Girl Through Glass I wanted to share the cover of Girl Through Glass  and why I am so thrilled with it: to me it evokes the magic and beauty of dance during the era when I fell in love with it---and also something of the gritty feel of New York City during my childhood (the 1970s and early 1980s).

At one point, after the book was finally done, I looked in my files and found a photo I clipped from the New York Times that accompanied a great Sloane Crosley piece. The piece was about watching a dance class and then taking the class to, in essence, spy on yourself.

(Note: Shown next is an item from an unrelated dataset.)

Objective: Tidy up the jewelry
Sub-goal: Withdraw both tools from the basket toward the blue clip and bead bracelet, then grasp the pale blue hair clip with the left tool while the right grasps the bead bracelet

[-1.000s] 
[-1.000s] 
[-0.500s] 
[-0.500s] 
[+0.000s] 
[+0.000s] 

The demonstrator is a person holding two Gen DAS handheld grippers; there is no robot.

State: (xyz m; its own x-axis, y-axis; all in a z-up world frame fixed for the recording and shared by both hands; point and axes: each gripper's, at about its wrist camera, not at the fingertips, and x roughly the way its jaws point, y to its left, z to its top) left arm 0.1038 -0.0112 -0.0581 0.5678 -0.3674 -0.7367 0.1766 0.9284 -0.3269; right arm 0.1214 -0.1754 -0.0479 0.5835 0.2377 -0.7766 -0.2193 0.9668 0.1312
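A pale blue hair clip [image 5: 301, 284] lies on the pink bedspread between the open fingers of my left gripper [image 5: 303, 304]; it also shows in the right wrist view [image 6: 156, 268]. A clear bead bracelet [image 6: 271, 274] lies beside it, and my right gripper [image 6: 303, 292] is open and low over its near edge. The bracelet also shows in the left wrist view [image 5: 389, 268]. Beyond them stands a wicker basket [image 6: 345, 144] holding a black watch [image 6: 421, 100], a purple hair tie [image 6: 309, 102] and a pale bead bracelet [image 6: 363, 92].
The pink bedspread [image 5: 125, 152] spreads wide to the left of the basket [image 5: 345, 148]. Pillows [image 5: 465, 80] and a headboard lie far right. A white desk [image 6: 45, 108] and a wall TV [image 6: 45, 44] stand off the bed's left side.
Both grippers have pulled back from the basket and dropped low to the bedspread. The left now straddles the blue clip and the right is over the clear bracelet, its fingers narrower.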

The photo: a girl, back-lit, through a lighted window. Night out. We know from Crosley’s piece that she is a dancer and this is a dance class, but this is incidental. What we feel is the focus, the effort of a craft, a girl in a room, by a window, a private act of becoming, but also, in a sense a public act. She is aware of being by a window. Someone could---might---be watching.

And as a girl growing up in New York City, I remember being fascinated by all of the windows that surrounded me. The mysterious lives they contained. The publicness of life amidst millions, but also the mystery of private spaces. The lighted window---windows in general---contained all of this discrepancy and tension and mystery.

I sent this photo along to my editor during the cover design stage---I imagine it inspired the designers because, here, in this cover unpacked, are echoes, the layers, of my fascination with windows, and dance, and the spaces they contain.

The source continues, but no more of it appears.